WHAT IS REQUIRED —
The lines to repeat are those below from the one containing "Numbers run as" down to the one containing "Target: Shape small", both included; reproduce them exactly and nothing else.
::: EXCERPTED RECORDS
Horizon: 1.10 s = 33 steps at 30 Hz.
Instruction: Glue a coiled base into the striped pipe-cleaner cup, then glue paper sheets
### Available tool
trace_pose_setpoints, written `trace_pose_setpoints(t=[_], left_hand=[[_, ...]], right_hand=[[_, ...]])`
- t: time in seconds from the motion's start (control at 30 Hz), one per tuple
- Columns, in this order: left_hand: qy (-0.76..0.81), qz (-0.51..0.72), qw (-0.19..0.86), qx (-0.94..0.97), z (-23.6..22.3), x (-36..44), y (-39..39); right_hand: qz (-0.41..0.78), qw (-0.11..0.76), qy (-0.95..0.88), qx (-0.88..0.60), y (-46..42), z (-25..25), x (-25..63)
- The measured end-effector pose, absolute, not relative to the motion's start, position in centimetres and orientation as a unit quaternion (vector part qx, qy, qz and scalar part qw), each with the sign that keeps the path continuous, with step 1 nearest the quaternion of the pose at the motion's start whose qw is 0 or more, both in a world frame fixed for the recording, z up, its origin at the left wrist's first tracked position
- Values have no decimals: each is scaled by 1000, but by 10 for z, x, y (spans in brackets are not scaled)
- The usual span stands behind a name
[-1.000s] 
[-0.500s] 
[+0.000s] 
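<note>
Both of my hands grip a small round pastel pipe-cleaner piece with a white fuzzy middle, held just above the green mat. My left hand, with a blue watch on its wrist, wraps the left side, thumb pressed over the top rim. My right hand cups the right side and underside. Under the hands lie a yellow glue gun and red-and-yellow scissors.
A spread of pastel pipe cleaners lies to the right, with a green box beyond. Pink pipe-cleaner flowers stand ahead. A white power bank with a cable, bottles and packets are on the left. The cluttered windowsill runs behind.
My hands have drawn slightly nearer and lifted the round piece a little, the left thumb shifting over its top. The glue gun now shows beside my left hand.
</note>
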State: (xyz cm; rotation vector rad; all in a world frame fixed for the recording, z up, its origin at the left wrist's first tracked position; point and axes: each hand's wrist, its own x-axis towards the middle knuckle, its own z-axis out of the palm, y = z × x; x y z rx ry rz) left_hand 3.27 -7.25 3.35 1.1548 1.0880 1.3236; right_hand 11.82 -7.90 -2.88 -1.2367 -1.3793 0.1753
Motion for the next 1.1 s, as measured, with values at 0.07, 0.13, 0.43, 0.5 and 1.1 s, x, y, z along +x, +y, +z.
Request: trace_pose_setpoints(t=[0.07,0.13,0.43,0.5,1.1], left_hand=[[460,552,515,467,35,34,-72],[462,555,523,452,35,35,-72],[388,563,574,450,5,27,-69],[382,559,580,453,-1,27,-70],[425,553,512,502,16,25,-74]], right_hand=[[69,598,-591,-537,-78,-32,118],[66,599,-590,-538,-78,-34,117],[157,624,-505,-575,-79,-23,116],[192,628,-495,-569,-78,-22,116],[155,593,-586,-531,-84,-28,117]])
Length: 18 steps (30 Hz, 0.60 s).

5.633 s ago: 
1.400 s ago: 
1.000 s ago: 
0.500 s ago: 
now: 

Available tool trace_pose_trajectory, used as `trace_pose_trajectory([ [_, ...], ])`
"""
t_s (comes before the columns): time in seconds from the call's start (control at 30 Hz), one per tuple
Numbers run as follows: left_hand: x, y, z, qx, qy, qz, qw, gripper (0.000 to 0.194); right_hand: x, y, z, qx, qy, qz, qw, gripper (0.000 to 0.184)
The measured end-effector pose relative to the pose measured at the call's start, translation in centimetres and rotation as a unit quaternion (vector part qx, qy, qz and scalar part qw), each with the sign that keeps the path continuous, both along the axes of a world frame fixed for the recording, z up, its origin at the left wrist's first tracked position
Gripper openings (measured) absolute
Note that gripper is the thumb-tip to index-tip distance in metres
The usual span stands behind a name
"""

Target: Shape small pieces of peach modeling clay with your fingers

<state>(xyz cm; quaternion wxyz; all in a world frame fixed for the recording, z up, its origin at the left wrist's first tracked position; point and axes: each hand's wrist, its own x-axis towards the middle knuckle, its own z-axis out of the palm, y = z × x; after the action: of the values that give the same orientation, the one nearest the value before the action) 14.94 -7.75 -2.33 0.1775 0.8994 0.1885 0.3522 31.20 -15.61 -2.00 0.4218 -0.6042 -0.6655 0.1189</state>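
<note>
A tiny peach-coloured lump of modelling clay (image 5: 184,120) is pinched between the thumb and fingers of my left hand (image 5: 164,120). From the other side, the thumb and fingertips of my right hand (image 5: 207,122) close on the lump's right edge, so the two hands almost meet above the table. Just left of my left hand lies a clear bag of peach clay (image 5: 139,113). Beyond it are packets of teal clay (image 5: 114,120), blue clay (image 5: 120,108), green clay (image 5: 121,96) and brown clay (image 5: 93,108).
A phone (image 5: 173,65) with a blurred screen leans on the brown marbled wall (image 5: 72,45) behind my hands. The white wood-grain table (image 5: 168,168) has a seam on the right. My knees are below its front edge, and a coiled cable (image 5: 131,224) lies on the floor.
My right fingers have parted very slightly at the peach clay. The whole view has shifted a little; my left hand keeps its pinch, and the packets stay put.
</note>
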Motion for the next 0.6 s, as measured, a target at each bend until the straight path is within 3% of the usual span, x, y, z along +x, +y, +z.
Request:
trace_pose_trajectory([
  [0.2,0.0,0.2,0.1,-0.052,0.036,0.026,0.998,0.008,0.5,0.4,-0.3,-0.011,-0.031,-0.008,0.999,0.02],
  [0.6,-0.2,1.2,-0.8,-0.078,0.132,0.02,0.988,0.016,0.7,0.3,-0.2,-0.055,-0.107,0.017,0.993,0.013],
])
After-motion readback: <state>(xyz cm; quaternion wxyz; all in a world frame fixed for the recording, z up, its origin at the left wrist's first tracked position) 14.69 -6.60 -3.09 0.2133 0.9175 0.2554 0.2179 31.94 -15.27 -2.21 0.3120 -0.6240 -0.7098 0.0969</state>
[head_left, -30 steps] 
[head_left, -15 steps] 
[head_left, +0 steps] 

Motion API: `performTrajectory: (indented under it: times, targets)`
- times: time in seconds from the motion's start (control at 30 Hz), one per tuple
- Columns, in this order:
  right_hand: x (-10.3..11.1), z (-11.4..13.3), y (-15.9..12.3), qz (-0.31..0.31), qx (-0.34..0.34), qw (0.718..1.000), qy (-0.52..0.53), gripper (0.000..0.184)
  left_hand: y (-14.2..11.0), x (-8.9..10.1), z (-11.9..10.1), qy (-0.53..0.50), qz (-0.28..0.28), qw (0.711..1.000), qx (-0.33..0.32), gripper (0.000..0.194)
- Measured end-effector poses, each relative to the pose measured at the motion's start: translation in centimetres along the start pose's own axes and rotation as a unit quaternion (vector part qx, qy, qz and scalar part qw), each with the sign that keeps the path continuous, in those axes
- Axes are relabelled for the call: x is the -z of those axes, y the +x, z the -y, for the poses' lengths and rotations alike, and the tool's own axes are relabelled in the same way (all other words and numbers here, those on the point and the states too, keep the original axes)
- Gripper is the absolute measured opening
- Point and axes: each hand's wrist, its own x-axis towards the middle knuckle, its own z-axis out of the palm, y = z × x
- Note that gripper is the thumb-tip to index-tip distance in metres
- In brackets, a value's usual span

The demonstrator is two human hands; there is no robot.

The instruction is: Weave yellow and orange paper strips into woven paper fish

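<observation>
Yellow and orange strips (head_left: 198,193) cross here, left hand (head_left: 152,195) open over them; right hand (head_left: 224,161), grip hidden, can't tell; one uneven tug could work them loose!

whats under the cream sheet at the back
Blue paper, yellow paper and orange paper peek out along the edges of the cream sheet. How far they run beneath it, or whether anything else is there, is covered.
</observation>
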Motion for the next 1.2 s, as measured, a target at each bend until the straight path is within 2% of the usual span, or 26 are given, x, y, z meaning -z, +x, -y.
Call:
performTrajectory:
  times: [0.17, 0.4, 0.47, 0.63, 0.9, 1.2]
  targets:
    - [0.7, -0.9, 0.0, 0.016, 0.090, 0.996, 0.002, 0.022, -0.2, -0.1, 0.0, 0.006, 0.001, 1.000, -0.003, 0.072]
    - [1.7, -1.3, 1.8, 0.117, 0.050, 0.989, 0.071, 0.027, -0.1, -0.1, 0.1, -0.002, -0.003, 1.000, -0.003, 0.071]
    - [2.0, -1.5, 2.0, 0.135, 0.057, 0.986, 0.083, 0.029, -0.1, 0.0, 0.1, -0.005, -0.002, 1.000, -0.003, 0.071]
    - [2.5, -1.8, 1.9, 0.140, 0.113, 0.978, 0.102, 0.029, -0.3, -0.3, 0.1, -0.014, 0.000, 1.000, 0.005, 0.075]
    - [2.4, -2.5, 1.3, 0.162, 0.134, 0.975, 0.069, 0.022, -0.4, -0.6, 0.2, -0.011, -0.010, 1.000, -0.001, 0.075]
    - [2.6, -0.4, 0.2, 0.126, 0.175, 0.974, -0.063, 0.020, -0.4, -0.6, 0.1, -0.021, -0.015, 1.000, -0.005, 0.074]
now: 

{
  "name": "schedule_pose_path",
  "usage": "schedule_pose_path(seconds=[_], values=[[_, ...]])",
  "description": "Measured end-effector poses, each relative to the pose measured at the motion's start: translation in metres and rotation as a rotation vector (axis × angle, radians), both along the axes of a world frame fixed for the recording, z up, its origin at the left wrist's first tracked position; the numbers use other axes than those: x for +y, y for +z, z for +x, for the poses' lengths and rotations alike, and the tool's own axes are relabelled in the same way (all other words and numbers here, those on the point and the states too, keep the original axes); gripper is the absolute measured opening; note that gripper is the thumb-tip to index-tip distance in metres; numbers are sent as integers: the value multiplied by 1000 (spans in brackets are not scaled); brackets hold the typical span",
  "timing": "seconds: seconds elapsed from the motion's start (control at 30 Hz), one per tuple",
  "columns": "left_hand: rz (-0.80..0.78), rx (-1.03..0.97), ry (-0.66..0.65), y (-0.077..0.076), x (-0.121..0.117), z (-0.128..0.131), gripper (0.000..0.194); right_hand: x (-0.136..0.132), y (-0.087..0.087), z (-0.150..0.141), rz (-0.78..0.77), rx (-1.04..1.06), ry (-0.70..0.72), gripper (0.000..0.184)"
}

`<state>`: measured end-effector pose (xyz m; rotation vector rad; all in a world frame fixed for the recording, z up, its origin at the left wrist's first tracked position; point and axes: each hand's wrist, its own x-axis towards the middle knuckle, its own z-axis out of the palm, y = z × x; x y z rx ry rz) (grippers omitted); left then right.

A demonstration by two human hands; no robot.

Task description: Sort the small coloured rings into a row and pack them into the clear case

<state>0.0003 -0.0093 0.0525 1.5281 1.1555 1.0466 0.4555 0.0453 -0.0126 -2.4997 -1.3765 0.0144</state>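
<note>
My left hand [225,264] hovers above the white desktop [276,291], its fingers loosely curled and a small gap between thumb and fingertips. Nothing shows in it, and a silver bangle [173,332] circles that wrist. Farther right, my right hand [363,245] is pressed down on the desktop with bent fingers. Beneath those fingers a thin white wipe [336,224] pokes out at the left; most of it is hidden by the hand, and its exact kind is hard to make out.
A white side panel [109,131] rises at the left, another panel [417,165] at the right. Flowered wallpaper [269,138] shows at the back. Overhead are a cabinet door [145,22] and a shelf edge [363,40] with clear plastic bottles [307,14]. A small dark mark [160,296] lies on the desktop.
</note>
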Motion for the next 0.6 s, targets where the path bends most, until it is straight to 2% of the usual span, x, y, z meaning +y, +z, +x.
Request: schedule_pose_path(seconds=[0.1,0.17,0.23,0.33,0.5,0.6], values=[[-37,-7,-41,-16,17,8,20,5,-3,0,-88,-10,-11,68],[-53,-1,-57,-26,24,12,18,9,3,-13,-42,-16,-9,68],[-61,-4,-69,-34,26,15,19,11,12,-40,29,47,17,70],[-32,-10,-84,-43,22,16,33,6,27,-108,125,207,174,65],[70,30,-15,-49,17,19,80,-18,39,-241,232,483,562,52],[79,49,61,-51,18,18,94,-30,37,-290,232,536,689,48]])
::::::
EXERCISE SOLUTION —
Numbers run as follows: left_hand: x, y, z, qx, qy, qz, qw, gripper (0.000 to 0.194); right_hand: x, y, z, qx, qy, qz, qw, gripper (0.000 to 0.184)
The measured end-effector pose relative to the pose measured at the call's start, translation in centimetres and rotation as a unit quaternion (vector part qx, qy, qz and scalar part qw), each with the sign that keeps the path continuous, both along the axes of a world frame fixed for the recording, z up, its origin at the left wrist's first tracked position
Gripper openings (measured) absolute
Note that gripper is the thumb-tip to index-tip distance in metres
The usual span stands behind a name
"""

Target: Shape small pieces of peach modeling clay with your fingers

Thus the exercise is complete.